Lots of great goats out there! To help clarify- the Mini's have their own registry and aren't looked at as just mixed breed goats. Just something to remember, whatever breed of goat you decide to get 

Welcome to BYH


----------



## Latestarter (Dec 3, 2016)

Some other considerations... If you want the goats for milk. Some breeds are "year round" breeders like the Nigerian dwarfs and this "could" include "mini's" and their offspring, as they have some percentage of Nigie in them. Most are seasonal and come into heat cycles any time after say August/September through ~January. Gestation is ~145-150 days, 5 months, and most want the does to kid in the early spring to avoid higher temps and hence bugs/flys and pneumonia issues. Most animals have about a ten month milk cycle or less, though some animals will stay in milk for over a year if you let them. Milk production also generally tends to decrease over time. So you'll want to plan your goat purchases (breed and proven dairy quality) and breedings to have milk year round.
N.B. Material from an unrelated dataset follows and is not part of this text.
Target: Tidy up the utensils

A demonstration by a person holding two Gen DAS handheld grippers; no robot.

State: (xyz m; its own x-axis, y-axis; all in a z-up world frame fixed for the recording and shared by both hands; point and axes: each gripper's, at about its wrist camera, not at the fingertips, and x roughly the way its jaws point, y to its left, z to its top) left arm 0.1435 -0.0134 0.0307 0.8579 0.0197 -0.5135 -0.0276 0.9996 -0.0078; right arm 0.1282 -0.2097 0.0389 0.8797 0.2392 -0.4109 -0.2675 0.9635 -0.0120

As for the papers issue, most sanctioned shows as well as 4H require papered animals except for "showmanship" awards. That's a whole 'nuther subject in and of itself. @OneFineAcre is a Nigerian Dwarf show person so you could ask him more specific questions. There's also existing discussions on that subject in the threads. Might be a good idea to do some browsing there first and then ask questions  save a lot of time... You could also contact your local 4H and ask them.


----------



## OneFineAcre (Dec 3, 2016)

@Amina 
I've seen my name mentioned a couple of times so Welcome from Zebulon NC
We breed Nigerians and we are on 5 acres about 3 1/2 currently fenced
I can't tell you what is best for you but we sure love our Nigies
I have a farm thread you can look at and I would be happy to help any way I can


----------



## Amina (Dec 17, 2016)

@OneFineAcre 
Thanks for the warm welcome! Where can I find your farm thread? 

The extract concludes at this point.